Numerous differences separate human beings, one from the other. Diplomacy tears down walls when two sides have good reason to make a pact.
A night-time soap opera of a few years ago, "The West Wing," put these words in the mouth of a character named Toby. Toby said, "Trade partners don’t go to war. The other stuff we’ll work out."
In historical fact, trade partners go to war against one another with depressing regularity. Nazi trains pulling oil supplies and other raw materials puffed into the Soviet Union as Hitler rode to the Eastern Front for the coming invasion. British merchantmen plied the Atlantic trade with their most dependent foreign customer, the USA, while British mercenaries were on their way to burn the White House.
Commercial interests will not necessarily keep people from fighting. There must be some way to find compelling common interest to compel agreement.
No one person will unite us, pull together the disparate agendas of our state or national convention or energize our young persons. That is, unless the coming King makes a meaningful philosophical argument for the continued existence of the convention. More of the same will not do. No one will organize us around "certain core tasks."
Where are we alike? What is the commonality around which we can unite?
We have the same human composition. Therefore, we have the same basic needs. We might unite around basic human need.
We have the same basic morality, at least in the negative sense. That is, we are offended by the same actions or thoughts and so recognize "immorality" when we see it. We may draw lines at different places but we all draw lines on the basis of our moral sense. Our basic human need and sense of "oughtness" bring us closer together than we may realize.

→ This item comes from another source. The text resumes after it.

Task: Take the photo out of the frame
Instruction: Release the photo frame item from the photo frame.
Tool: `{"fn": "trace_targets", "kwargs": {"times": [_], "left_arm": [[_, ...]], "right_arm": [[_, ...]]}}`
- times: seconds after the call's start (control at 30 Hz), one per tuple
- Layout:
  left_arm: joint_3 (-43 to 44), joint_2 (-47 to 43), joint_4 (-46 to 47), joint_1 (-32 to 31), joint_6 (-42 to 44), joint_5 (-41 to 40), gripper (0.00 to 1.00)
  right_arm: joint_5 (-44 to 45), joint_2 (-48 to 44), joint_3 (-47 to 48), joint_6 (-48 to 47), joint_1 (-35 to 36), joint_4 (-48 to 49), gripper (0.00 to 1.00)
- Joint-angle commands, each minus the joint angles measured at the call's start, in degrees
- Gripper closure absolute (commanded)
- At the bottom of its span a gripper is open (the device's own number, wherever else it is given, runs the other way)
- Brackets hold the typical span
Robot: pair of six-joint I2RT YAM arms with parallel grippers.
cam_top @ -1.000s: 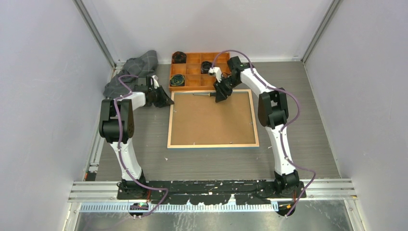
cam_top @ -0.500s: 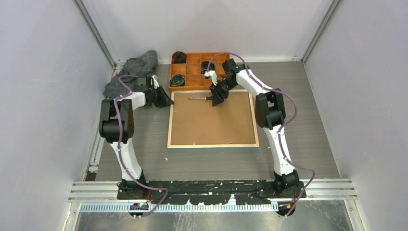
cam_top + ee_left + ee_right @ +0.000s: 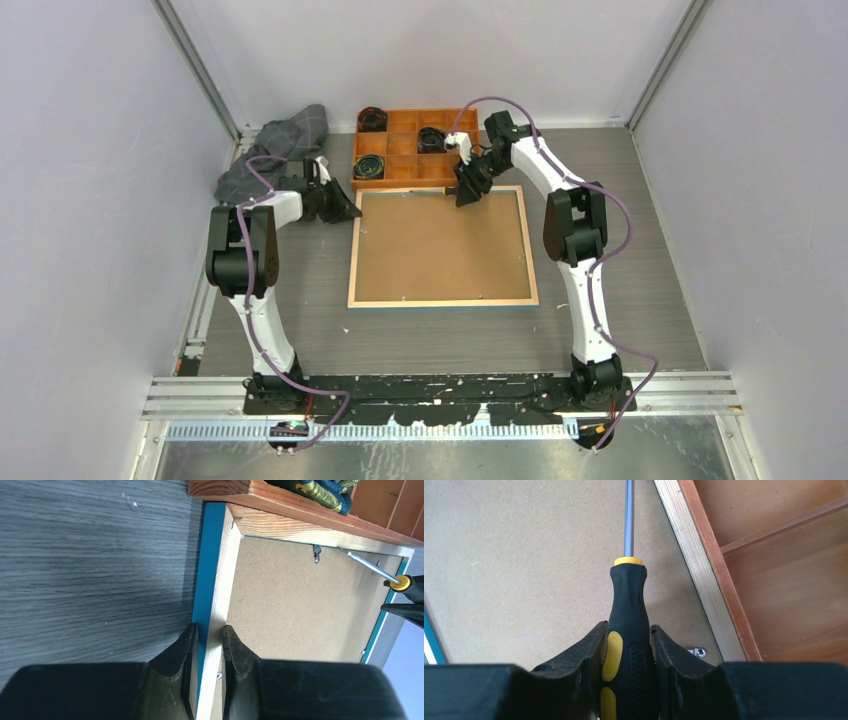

The way we handle the gap between the lines we draw may determine our ability to reconcile. God forgives us totally, completely without condition and this is our ultimate goal. We may get there incrementally. We certainly need to work together between the present reality and the coming redemption.
Why might we determine our commonality around where we draw lines? In fact, aren’t circles and lines self-contradictory?
In fact, a circle is a line, isn’t it, rounded and continually flowing, a set of points where various lines may intersect at various points at different times? Doesn’t that create angles of entry for variety and strength for building?